Por otra parte, Katz confirmó la muerte de Mohamed Odeh, identificado por Israel como el último comandante activo del ala militar de Hamás en Gaza. Con su fallecimiento, suman cuatro los principales jefes militares del grupo abatidos por las fuerzas israelíes desde el inicio del conflicto.

Según el Ministerio de Defensa israelí, Odeh murió durante un bombardeo ejecutado en el barrio de Rimal, en la Ciudad de Gaza. Las autoridades israelíes indicaron que el dirigente había asumido el mando de las Brigadas Al Qassam hace menos de dos semanas, tras la muerte de su antecesor, Izz al Din al Haddad.

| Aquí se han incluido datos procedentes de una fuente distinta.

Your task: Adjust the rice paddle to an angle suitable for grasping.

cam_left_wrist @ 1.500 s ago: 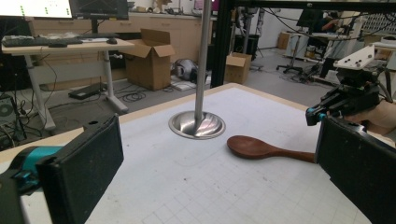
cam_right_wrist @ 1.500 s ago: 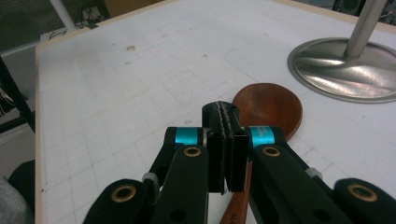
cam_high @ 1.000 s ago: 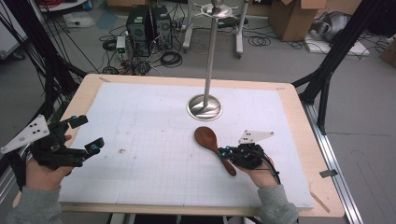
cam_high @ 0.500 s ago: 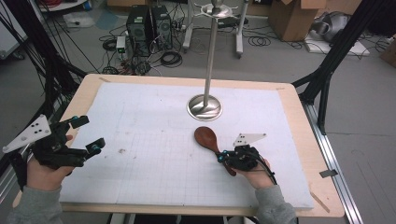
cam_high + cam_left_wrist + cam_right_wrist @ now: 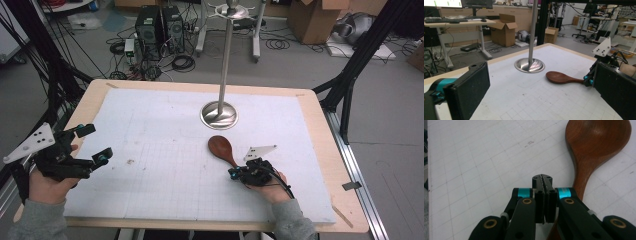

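Two tools over the desk: right one clenched beside the spoon handle, left one spread wide and holding nothing.

Right tool [image 5: 233,174]: jaws pressed flat together in the right gripper view [image 5: 542,180], nothing seen between the pads; the wooden spoon [image 5: 596,150] runs just to one side of them, its handle passing under the tool body, so contact there cannot be told. Spoon [image 5: 222,149] lies flat on the white gridded mat [image 5: 160,150], bowl toward the round base of the metal stand [image 5: 219,114], near it but apart. Left tool [image 5: 95,145] is held at the mat's left edge, well apart from the spoon; its pads [image 5: 469,90] stand far apart. The mat covers most of the wooden desk [image 5: 320,125].
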Available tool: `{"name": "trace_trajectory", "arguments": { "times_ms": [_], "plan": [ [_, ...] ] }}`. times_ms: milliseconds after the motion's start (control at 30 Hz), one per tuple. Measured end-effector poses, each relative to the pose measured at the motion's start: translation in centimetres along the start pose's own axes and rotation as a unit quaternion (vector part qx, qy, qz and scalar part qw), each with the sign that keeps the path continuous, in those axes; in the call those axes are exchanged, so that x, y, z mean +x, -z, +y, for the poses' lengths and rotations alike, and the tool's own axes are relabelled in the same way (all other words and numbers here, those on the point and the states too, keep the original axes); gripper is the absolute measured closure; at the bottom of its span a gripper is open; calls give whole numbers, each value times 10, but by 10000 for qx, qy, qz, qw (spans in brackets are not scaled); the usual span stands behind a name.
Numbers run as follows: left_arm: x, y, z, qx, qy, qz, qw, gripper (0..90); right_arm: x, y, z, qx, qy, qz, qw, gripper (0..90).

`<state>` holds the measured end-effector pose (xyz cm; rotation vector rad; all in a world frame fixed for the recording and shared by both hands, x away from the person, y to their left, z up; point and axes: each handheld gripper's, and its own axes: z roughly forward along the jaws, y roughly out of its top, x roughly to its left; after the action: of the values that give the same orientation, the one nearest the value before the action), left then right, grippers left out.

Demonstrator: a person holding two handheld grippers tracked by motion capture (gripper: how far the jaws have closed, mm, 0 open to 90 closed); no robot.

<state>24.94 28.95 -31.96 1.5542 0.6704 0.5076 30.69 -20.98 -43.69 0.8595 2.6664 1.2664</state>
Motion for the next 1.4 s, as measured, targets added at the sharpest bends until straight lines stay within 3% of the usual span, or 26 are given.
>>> {"name": "trace_trajectory", "arguments": {
  "times_ms": [467,1400],
  "plan": [
    [1,-5,0,2,14,-61,10000,18,-2,1,-5,203,-77,-35,9998,895],
    [1,-8,-1,34,32,-102,9999,18,-23,19,-17,120,-425,-632,9970,896]
  ]
}}
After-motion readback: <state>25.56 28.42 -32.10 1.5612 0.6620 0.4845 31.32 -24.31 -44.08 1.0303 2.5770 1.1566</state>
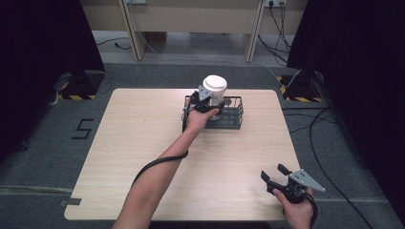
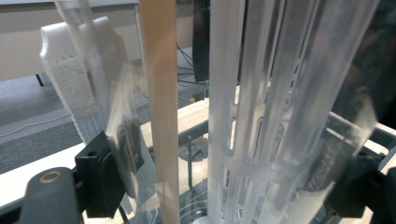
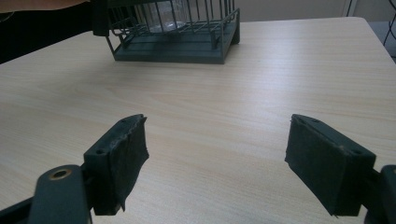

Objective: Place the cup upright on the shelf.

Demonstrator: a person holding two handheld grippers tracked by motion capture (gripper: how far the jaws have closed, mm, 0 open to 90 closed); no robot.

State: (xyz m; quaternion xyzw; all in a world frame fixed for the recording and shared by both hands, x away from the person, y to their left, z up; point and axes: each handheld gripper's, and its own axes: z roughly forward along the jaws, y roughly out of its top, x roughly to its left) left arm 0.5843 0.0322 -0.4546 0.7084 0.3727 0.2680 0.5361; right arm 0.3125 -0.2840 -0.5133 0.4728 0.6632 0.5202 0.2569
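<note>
The pale wooden surface point(image 1: 143, 157) takes up most of the high view, standing on grey carpet with dark curtains at either side and a light wooden frame beyond its far edge. Near the middle of that far edge sits a dark wire basket point(image 1: 234, 114) with a solid base, and the right gripper view shows the same basket point(image 3: 177, 46) well ahead of that gripper, with a clear vessel standing inside behind the bars. From the bottom of the high view the person's left forearm point(image 1: 157, 176) reaches diagonally across the surface to the basket, a black cable looping beside it. The left gripper point(image 1: 206, 102) is at the basket's left end, its jaws closed on a clear ribbed container point(image 1: 216, 98) topped with a white lid point(image 1: 214, 85); the container is over the basket's left part, and whether it rests on the basket floor cannot be told. In the left gripper view the clear container point(image 2: 261, 116) fills the space between the two black jaws, which press its sides. The right gripper point(image 1: 277, 174) is near the surface's near right corner, well apart from the basket, its jaws spread wide and holding nothing.
</note>
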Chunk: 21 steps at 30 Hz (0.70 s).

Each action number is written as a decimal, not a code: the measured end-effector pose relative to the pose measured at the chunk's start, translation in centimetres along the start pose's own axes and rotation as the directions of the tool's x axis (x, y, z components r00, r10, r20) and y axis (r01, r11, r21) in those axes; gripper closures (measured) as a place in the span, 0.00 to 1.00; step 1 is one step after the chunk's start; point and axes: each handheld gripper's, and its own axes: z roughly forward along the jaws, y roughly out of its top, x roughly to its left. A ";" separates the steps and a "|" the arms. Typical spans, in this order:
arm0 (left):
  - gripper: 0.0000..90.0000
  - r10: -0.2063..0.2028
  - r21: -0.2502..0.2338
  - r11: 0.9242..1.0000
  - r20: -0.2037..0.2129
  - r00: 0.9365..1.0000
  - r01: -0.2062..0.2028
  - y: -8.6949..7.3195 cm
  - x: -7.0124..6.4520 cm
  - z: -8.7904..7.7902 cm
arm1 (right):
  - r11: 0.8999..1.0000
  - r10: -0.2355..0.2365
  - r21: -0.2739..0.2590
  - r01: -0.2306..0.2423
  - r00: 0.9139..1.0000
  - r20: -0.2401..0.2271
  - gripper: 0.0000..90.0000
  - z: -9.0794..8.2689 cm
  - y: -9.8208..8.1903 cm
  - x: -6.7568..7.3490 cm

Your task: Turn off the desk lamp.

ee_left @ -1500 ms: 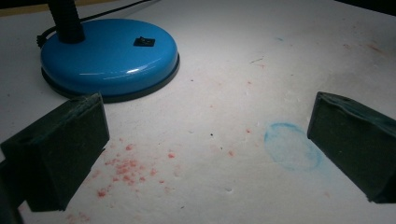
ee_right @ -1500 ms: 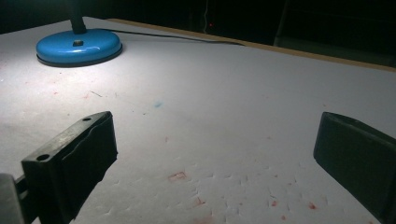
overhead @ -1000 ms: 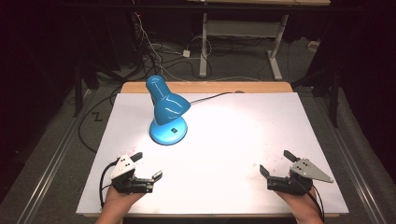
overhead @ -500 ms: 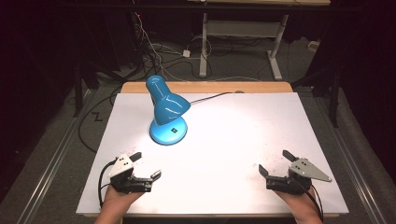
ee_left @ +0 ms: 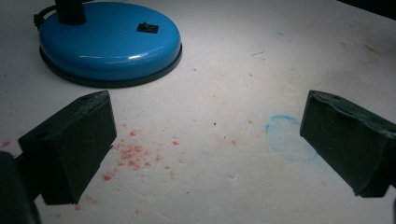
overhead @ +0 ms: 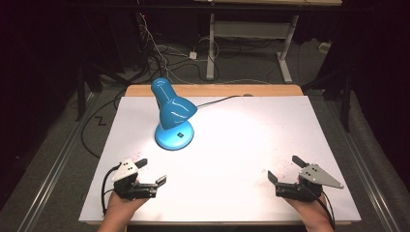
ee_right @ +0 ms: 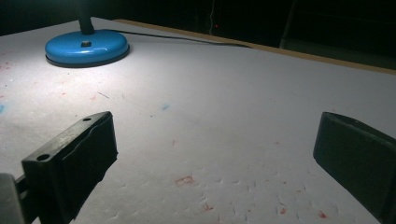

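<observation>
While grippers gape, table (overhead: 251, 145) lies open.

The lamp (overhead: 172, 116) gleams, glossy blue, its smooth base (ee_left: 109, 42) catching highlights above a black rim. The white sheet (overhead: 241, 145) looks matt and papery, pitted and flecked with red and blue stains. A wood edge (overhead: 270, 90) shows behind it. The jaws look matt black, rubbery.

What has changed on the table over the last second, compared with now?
Almost nothing. The right gripper has drifted slightly toward the near edge; the left gripper stays where it was. Both remain open and empty. The blue lamp and its cord have not moved on the white table.
</observation>
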 end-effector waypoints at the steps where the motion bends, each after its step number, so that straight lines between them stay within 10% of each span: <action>1: 0.05 -0.001 0.002 1.000 0.002 1.000 0.001 0.0 0.0 0.0 | 1.000 0.000 0.000 0.000 1.000 -0.001 0.01 0.0 0.0 0.0; 21: 0.23 0.007 0.000 1.000 0.011 1.000 -0.007 -0.1 0.0 0.0 | 1.000 -0.009 0.002 0.009 1.000 -0.004 0.01 0.0 0.0 0.1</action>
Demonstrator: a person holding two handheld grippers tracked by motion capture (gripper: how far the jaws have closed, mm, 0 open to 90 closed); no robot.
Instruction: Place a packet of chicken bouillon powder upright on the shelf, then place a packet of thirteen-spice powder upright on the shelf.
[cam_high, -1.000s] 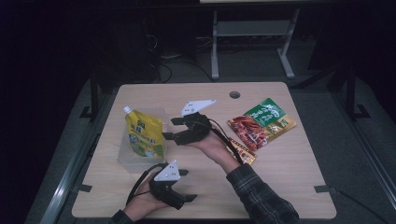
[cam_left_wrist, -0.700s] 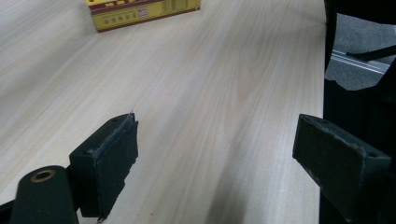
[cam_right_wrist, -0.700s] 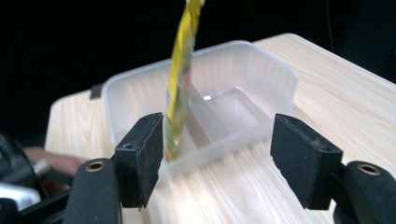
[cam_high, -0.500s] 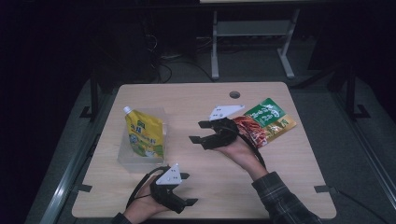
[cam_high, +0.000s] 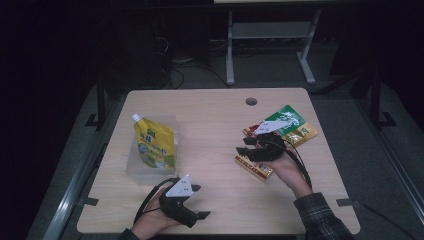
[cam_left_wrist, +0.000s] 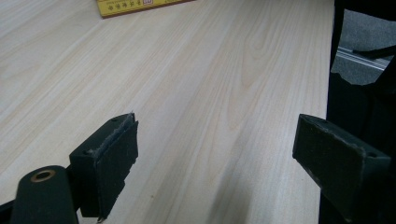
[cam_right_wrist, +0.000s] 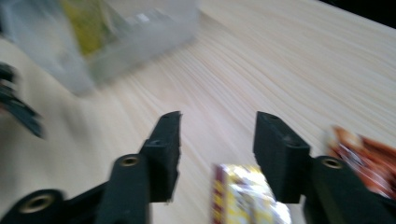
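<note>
My right gripper (cam_high: 243, 146) hovers low over the snack packets at the table's right side. Its jaws have just been closing; they stand apart with nothing pressed between them. In the right gripper view (cam_right_wrist: 217, 121) the end of a yellow and red packet (cam_right_wrist: 247, 198) lies just below the jaws, and a red packet (cam_right_wrist: 364, 156) lies beside it. The same long packet (cam_high: 256, 168) shows under the hand in the high view, next to a green packet (cam_high: 289, 118). My left gripper (cam_high: 201, 201) rests open near the front edge, with bare wood between its jaws (cam_left_wrist: 217, 135).
A clear plastic container (cam_high: 136, 169) at the table's left holds a yellow spouted pouch (cam_high: 154, 144); both appear blurred in the right gripper view (cam_right_wrist: 140, 32). The wooden table (cam_high: 210, 115) has a cable hole (cam_high: 251, 101) at the back. Dark floor and a metal frame lie beyond.
My right gripper has swung from beside the container rightward and down to the snack packets, its jaws narrower than before. The left gripper has stayed put.
</note>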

De acuerdo con información procedente de la morgue del Hospital Shifa, el ataque dejó al menos siete fallecidos, incluidos familiares de Odeh. Entre las víctimas figuran su esposa y varios de sus hijos, además de otras personas que no han sido identificadas oficialmente.

La muerte del dirigente coincide con una intensificación de las operaciones militares israelíes en Gaza, donde continúan registrándose bombardeos y acciones armadas pese a la tregua que permanece vigente desde octubre de 2025.

Autoridades sanitarias gazitíes aseguran que más de 900 palestinos han perdido la vida desde el inicio del alto el fuego, mientras la población enfrenta una crisis humanitaria agravada por la escasez de alimentos, los daños a la infraestructura y las limitaciones en el acceso a servicios esenciales.

Actualmente, alrededor de 2,1 millones de personas permanecen en la Franja de Gaza en condiciones de alta vulnerabilidad, en medio de un conflicto que continúa generando preocupación internacional por sus consecuencias humanitarias.